■ **What is needed**
From the material below, list every line containing "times".

━━ Exercise data ━━

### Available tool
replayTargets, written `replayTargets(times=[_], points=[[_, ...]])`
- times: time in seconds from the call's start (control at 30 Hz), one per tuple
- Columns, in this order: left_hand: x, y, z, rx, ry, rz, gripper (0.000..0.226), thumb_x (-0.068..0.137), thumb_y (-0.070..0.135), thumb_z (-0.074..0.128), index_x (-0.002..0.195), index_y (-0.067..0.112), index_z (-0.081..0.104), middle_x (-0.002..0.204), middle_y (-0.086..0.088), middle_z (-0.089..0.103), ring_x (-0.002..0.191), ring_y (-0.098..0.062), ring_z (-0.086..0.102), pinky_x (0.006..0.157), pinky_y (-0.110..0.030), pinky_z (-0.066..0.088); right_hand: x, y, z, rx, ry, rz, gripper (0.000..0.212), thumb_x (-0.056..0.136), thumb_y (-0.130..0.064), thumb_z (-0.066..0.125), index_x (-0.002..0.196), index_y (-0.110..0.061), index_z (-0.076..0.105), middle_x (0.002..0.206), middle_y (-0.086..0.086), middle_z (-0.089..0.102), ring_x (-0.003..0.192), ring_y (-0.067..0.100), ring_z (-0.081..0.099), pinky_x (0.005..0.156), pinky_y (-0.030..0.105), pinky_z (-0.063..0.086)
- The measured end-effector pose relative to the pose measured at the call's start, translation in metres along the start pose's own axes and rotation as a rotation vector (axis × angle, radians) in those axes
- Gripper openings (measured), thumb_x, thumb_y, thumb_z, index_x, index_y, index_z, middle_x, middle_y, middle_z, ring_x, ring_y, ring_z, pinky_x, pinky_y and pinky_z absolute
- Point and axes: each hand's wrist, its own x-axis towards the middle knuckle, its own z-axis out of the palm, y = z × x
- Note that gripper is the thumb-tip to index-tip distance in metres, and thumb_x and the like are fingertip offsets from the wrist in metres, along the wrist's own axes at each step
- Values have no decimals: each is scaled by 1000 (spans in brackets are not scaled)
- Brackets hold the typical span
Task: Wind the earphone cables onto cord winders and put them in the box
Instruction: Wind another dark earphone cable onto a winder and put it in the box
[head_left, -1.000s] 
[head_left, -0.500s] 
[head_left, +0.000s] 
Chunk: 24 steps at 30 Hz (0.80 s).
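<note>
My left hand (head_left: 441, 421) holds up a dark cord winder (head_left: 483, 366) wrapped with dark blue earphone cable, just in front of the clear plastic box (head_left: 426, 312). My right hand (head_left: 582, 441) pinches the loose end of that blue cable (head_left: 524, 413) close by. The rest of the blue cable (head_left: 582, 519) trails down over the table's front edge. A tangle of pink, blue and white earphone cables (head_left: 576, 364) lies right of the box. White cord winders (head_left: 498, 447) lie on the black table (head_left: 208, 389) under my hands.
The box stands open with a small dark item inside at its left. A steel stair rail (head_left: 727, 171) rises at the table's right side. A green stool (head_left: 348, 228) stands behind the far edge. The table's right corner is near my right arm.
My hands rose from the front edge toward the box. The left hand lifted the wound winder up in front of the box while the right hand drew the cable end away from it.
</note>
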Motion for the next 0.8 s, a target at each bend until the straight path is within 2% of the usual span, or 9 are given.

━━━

■ **The answer**
replayTargets, written `replayTargets(times=[_], points=[[_, ...]])`
- times: time in seconds from the call's start (control at 30 Hz), one per tuple

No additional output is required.